■ **Action item**
Return the listing exactly. Keep no pictures.

■ **Collected material**

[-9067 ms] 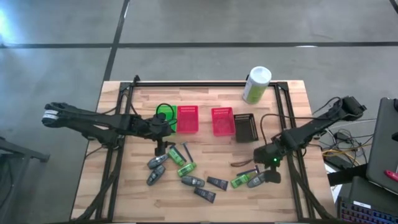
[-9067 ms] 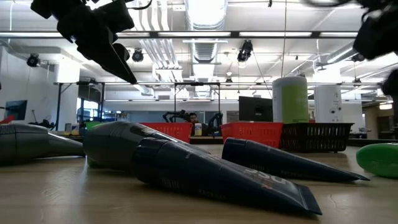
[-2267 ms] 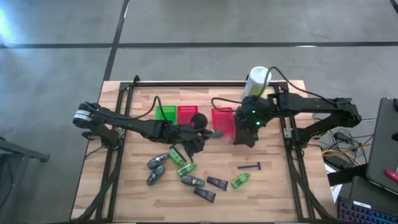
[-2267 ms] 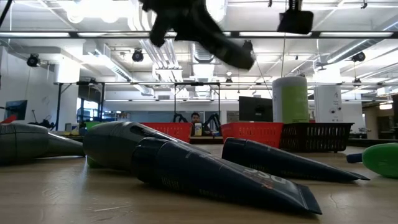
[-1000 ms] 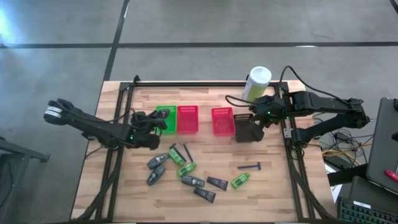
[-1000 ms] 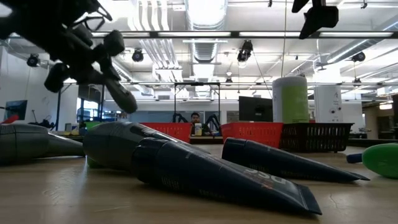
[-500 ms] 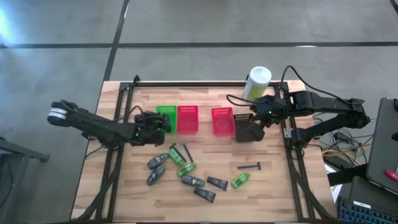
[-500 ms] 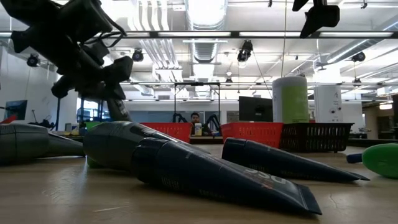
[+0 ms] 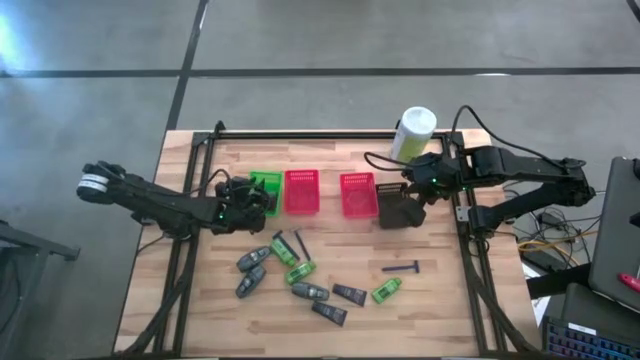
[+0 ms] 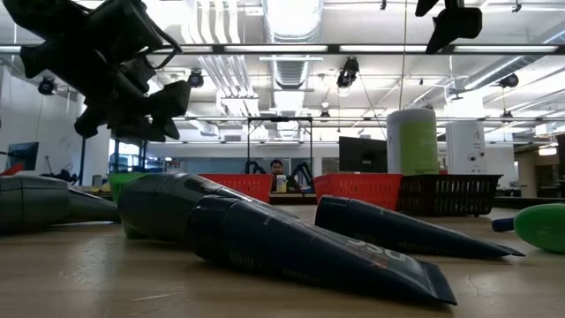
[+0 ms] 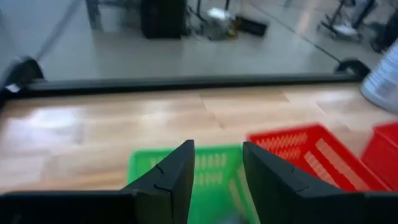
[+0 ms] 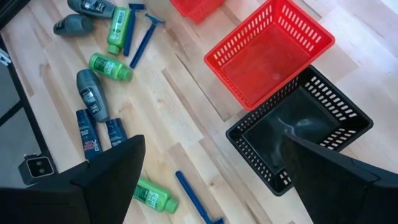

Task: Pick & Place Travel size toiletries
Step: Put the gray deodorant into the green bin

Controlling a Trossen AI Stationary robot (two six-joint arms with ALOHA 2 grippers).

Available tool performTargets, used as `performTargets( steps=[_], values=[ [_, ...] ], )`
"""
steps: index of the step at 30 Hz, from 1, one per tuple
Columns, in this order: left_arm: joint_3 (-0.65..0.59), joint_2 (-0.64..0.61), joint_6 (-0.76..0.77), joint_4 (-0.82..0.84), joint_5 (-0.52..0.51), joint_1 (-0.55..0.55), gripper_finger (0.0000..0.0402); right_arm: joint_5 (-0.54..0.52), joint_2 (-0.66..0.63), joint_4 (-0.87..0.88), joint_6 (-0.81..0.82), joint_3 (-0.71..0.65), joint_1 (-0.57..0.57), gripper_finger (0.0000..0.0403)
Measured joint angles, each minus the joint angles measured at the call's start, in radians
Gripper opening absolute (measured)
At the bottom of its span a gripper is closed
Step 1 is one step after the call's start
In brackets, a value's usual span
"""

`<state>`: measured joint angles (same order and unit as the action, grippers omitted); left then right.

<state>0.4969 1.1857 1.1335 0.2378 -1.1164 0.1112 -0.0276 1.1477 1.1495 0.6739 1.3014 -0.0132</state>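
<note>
Several travel toiletries lie on the near middle of the table: grey bottles (image 9: 252,261), green tubes (image 9: 298,270), dark flat tubes (image 9: 348,294) and a blue razor (image 9: 402,268). In the low view the dark tubes (image 10: 291,243) lie close to the camera. My left gripper (image 9: 256,195) hovers at the green basket (image 9: 266,183). It is open, and the basket floor (image 11: 214,168) shows between its fingers. My right gripper (image 9: 405,200) hangs wide open above the dark basket (image 9: 396,212). A pale grey shape (image 12: 292,121) lies inside that basket.
Two red baskets (image 9: 302,192) (image 9: 357,194) stand between the green and the dark one along the far half of the table. A white-and-green canister (image 9: 412,135) stands at the far right corner. Bare wood lies at the near left and near right.
My left gripper has moved a little toward the far edge and right, up to the green basket, and its fingers have tipped from pointing down to more level. The right arm and the toiletries have stayed put.
</note>
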Motion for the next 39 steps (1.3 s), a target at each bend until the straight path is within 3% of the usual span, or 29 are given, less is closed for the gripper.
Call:
performTargets(
  steps=[7, 9, 11, 16, 18, 21, 26, 33, 35, 39],
  values=[
    [0.000, -0.042, -0.007, -0.002, 0.086, 0.013, 0.0130, 0.000, 0.000, 0.033, -0.002, 0.000, 0.000, 0.0368],
    [0.007, -0.065, -0.055, 0.002, 0.153, 0.013, 0.0127, 0.000, 0.000, 0.034, -0.004, 0.000, 0.000, 0.0368],
    [0.022, -0.096, -0.151, 0.002, 0.309, 0.015, 0.0124, 0.000, 0.000, 0.037, -0.004, 0.000, 0.000, 0.0368],
    [0.051, -0.148, -0.299, 0.016, 0.862, 0.019, 0.0122, 0.000, 0.000, 0.051, -0.007, 0.000, 0.000, 0.0368],
    [0.061, -0.158, -0.288, 0.057, 0.996, 0.019, 0.0122, 0.000, 0.000, 0.051, -0.018, 0.000, 0.000, 0.0368],
    [0.070, -0.162, -0.222, 0.078, 1.112, 0.030, 0.0122, 0.000, 0.000, 0.050, -0.029, 0.000, 0.000, 0.0368],
    [0.072, -0.160, -0.234, 0.008, 1.143, 0.054, 0.0122, 0.000, 0.000, 0.050, -0.031, 0.000, 0.000, 0.0368],
    [0.072, -0.146, -0.272, -0.077, 0.993, 0.037, 0.0122, 0.000, 0.000, 0.049, -0.029, 0.000, 0.000, 0.0368],
    [0.075, -0.146, -0.225, -0.009, 1.017, 0.029, 0.0122, 0.000, 0.000, 0.049, -0.027, 0.000, 0.000, 0.0368],
    [0.154, -0.127, -0.137, 0.379, 1.131, 0.046, 0.0122, 0.000, 0.000, 0.049, -0.027, 0.000, 0.000, 0.0368]
  ],
)
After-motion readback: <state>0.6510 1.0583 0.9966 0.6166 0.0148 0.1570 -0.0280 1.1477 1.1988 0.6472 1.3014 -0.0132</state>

■ **Answer for the task**
[-9067 ms] 
[-9067 ms] 
[-2267 ms] 
[-2267 ms] 
[-1000 ms] 
[-1000 ms] 
[-500 ms] 
[-500 ms] 
[+0 ms] 
[+0 ms] 
[+0 ms] 
[+0 ms] 

Task: Pick & Place Travel size toiletries
Step: Put the gray deodorant into the green bin

Controlling a Trossen AI Stationary robot (two six-joint arms with ALOHA 2 grippers).

Available tool performTargets, used as `performTargets( steps=[_], values=[ [_, ...] ], )`
"""
steps: index of the step at 30 Hz, from 1, one per tuple
Columns, in this order: left_arm: joint_3 (-0.65..0.59), joint_2 (-0.64..0.61), joint_6 (-0.76..0.77), joint_4 (-0.82..0.84), joint_5 (-0.52..0.51), joint_1 (-0.55..0.55), gripper_finger (0.0000..0.0402); right_arm: joint_5 (-0.54..0.52), joint_2 (-0.66..0.63), joint_4 (-0.87..0.88), joint_6 (-0.81..0.82), joint_3 (-0.71..0.65), joint_1 (-0.57..0.57), gripper_finger (0.0000..0.0403)
Measured joint angles, each minus the joint angles measured at the call's start, in radians
Gripper opening absolute (measured)
At the bottom of its span a gripper is closed
Step 1 is one step after the call's start
In brackets, a value's usual span
"""

`<state>`: measured joint angles (same order and unit as the action, grippers omitted); left then right.

<state>0.4969 1.1857 1.1335 0.2378 -1.1164 0.1112 -0.0276 1.1477 1.1495 0.6739 1.3014 -0.0132</state>
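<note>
Several travel toiletries lie on the near middle of the table: grey bottles (image 9: 252,261), green tubes (image 9: 298,270), dark flat tubes (image 9: 348,294) and a blue razor (image 9: 402,268). In the low view the dark tubes (image 10: 291,243) lie close to the camera. My left gripper (image 9: 256,195) hovers at the green basket (image 9: 266,183). It is open, and the basket floor (image 11: 214,168) shows between its fingers. My right gripper (image 9: 405,200) hangs wide open above the dark basket (image 9: 396,212). A pale grey shape (image 12: 292,121) lies inside that basket.
Two red baskets (image 9: 302,192) (image 9: 357,194) stand between the green and the dark one along the far half of the table. A white-and-green canister (image 9: 412,135) stands at the far right corner. Bare wood lies at the near left and near right.
My left gripper has moved a little toward the far edge and right, up to the green basket, and its fingers have tipped from pointing down to more level. The right arm and the toiletries have stayed put.
</note>
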Motion for the next 39 steps (1.3 s), a target at each bend until the straight path is within 3% of the usual span, or 29 are given, less is closed for the gripper.
Call:
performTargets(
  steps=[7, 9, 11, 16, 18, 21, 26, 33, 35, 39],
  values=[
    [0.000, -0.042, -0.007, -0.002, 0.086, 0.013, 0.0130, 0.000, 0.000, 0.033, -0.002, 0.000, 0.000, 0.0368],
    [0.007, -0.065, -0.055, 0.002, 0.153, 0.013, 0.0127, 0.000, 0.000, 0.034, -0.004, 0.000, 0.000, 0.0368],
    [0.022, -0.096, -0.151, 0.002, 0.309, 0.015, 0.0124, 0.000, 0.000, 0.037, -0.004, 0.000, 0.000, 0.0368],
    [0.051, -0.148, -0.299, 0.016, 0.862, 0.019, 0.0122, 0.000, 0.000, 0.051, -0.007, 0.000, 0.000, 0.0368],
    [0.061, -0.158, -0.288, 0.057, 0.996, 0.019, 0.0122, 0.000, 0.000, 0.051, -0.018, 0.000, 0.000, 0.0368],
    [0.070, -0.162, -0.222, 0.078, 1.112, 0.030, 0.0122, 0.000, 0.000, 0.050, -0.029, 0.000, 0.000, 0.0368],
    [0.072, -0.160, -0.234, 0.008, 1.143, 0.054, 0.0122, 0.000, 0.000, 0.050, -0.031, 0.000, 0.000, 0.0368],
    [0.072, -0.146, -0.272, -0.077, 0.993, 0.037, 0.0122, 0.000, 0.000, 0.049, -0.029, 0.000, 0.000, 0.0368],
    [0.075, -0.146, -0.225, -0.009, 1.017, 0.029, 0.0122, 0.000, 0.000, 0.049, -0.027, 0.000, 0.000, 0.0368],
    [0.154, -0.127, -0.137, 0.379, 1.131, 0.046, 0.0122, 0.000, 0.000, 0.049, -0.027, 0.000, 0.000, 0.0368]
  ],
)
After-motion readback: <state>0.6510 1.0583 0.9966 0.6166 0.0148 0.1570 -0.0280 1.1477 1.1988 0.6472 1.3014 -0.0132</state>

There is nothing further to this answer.